Bed Bath & Beyond CEO: We want to make retail investors happy

·Anchor, Editor-at-Large
·3 min read

Bed Bath & Beyond (BBBY) CEO Mark Tritton welcomes the new crop of retail investors who are rooting for him to turn the company around.

"It's an immense responsibility that we take seriously, and we are respectful of the process and responsibility to investors," Tritton told Yahoo Finance Live inside his newly remodeled New York City flagship store, referring to the retail investors who have rallied around the company in recent months.

Shares of Bed Bath & Beyond exploded more than 30% at one point in the session on June 30 as traders digested the retailer's solid first quarter earnings. These same traders sent the stock surging 40% out of the blue in a session in early June.

"Every decision we make is for our investors and our customers and so we take that very seriously," said Tritton. "Whether you put $10 or $10 million in, our goal is to make you a happy investor now and over time. That remains the same."

The company's revamped New York City store (among the largest in its fleet at 92,000 square feet) is one part of Tritton's turnaround plan for the company, which he said continues to be in its early days.

Bed Bath & Beyond plans to invest $1 billion to $1.5 billion in the business over the next three years. During that stretch, Tritton will earmark $250 million to remodel some 60% of Bed Bath & Beyond stores (about 450 stores). Many of the remodels will get touches from the revitalized New York City store.

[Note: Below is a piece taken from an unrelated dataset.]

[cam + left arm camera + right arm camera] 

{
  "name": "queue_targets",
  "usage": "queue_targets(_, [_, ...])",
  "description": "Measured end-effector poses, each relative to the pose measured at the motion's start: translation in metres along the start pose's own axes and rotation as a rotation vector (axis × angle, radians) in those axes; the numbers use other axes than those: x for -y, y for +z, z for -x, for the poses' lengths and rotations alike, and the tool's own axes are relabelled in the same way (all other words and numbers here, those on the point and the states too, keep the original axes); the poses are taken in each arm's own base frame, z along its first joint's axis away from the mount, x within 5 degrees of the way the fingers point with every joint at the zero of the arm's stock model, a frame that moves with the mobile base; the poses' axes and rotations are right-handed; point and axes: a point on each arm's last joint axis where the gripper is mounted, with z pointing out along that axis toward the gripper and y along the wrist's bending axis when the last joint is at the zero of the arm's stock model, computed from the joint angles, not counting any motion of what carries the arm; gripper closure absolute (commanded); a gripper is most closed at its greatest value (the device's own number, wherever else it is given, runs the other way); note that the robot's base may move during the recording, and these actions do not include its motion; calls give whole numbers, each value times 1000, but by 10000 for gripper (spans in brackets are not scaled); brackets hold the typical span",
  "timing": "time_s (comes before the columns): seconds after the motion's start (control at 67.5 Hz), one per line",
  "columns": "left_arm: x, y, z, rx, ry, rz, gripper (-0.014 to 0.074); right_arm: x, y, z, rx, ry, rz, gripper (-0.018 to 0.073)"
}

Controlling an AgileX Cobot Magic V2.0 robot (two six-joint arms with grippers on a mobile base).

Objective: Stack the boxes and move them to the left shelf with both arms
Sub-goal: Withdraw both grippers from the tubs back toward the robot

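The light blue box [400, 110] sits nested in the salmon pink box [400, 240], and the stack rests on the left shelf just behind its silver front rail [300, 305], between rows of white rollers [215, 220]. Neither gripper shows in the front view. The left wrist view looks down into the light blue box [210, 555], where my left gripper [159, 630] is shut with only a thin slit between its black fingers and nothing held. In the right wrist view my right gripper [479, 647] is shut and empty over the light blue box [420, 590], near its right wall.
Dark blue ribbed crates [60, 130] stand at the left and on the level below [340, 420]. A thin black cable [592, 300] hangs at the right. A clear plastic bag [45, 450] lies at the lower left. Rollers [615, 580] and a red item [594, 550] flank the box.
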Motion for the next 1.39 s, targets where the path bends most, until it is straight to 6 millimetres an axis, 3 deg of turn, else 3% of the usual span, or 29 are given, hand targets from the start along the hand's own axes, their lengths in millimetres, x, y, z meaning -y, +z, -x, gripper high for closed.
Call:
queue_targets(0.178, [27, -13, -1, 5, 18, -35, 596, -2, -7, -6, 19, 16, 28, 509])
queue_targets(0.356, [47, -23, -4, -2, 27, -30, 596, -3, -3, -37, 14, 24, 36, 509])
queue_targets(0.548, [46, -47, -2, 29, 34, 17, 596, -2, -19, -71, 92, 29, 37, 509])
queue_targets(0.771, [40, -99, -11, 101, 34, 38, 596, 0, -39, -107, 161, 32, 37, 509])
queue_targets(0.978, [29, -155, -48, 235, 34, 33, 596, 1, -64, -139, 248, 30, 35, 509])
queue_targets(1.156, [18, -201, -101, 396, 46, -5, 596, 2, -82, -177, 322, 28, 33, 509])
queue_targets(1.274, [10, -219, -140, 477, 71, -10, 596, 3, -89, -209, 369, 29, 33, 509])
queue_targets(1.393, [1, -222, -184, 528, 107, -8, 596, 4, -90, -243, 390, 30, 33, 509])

The rest of the funds will be split between improvements to e-commerce technology and the supply chain. Money is also being spent on launching 10 new private-label brands (seven have already debuted).

Bed Bath & Beyond is targeting low- to mid-single digit same-store sales growth by 2023 and $1 billion in operating profits.

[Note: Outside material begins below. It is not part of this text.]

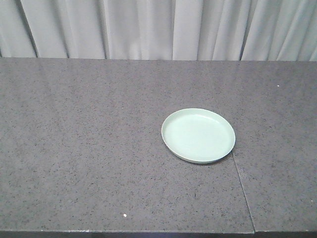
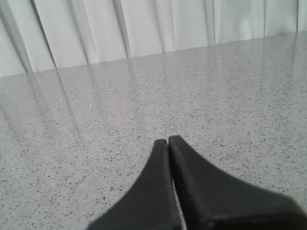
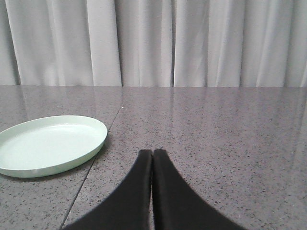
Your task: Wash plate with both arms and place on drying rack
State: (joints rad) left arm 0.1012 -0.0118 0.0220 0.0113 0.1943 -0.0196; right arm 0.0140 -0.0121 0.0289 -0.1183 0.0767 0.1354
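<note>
The plate (image 1: 198,135) lies flat on the speckled grey desk (image 1: 74,148), just beside a seam (image 1: 242,193). To its right, the right end effector (image 3: 152,151) is clenched and empty. The left end effector (image 2: 168,140) is clenched too, holding nothing.

The plate (image 3: 50,143) runs off the left edge of the right wrist view. The left gripper (image 2: 168,141) and right gripper (image 3: 152,152) are cut off below, with only the jaws' tips showing.
</note>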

To be sure, the company's latest earnings report showed Tritton and his team are heading down the right path and hence, have the support of mom and pop investors alongside institutions.

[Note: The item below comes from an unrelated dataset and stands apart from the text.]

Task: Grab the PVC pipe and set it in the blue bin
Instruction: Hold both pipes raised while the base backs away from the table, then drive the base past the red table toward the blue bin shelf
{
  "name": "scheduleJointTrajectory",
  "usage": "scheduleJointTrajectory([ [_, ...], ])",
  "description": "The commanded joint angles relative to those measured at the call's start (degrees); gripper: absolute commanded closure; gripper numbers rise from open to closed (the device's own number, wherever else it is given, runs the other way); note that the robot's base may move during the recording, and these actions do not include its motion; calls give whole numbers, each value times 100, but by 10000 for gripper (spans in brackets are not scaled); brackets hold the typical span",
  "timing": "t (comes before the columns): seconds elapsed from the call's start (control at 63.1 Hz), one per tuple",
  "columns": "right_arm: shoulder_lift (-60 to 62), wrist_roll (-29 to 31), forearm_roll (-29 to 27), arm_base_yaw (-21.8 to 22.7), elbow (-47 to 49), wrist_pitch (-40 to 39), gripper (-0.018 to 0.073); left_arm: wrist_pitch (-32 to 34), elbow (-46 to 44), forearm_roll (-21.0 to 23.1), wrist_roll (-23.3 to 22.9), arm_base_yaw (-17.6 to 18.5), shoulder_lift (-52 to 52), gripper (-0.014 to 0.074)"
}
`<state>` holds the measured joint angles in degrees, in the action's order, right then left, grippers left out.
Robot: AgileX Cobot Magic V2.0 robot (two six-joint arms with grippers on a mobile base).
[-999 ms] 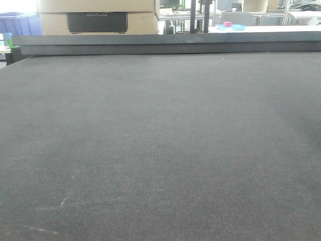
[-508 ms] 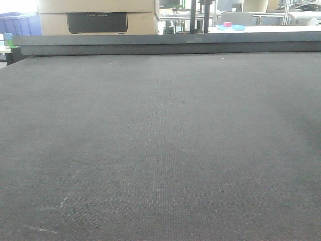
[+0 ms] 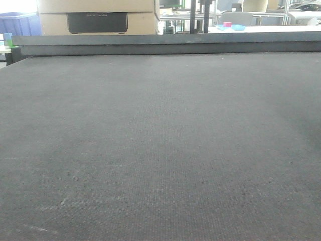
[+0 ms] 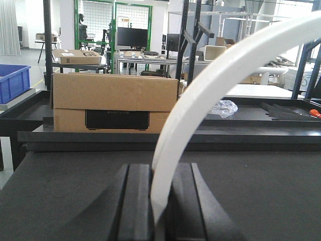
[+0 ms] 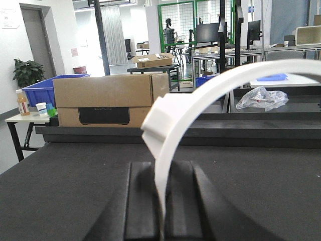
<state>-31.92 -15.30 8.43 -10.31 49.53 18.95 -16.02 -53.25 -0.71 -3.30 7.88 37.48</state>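
Left end effector (image 4: 160, 173) pinching pipe (image 4: 225, 65) at its low end, arc rising toward 2 o'clock, likely to keep it off bench (image 4: 261, 191). Right end effector (image 5: 161, 170) likewise clamped on pipe (same piece? cannot tell). Blue bin (image 4: 12, 83) at 10 o'clock, well apart.

The PVC pipe (image 4: 210, 75) is white, smooth and bent in a big arc. It climbs up and to the right, with its lower end pinched in the left gripper (image 4: 161, 211). In the right wrist view the PVC pipe (image 5: 225, 80) has a thicker collar partway up, and its end is clamped in the right gripper (image 5: 161, 211). The blue bin (image 4: 12, 83) sits upright, well off to the left past the table (image 4: 261, 191).
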Motion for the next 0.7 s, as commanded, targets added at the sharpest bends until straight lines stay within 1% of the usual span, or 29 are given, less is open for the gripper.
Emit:
scheduleJointTrajectory([
  [0.0, 20, 46, 16, -9, 37, -137, 727, 121, -20, 24, -43, -22, -17, 707],
  [0.682, 20, 46, 16, -9, 37, -137, 727, 121, -20, 24, -43, -22, -17, 707],
])
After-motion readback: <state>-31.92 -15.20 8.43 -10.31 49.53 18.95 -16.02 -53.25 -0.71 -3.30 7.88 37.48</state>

The company's first quarter same-store sales in the key categories of bedding, bath, food preparation, home decor and home organization rose 7% from the first quarter of 2019 (aka pre-pandemic numbers). Meanwhile, Bed Bath's gross profit margins rose 820 basis points year-over-year on an adjusted basis as the company sold more private-label merchandise.

And lastly, the company struck an upbeat tone with its full-year outlook. Tritton raised his outlook for adjusted operating profits to $520 million to $540 million from $500 million previously. The company forecasts adjusted EPS for the full year above consensus, too.

"We're doing a lot, I won't doubt it. We've really put a lot on the agenda. There's a lot of sweat going in there," Tritton concedes, adding that he is confident in the company hitting its longer term financial goals.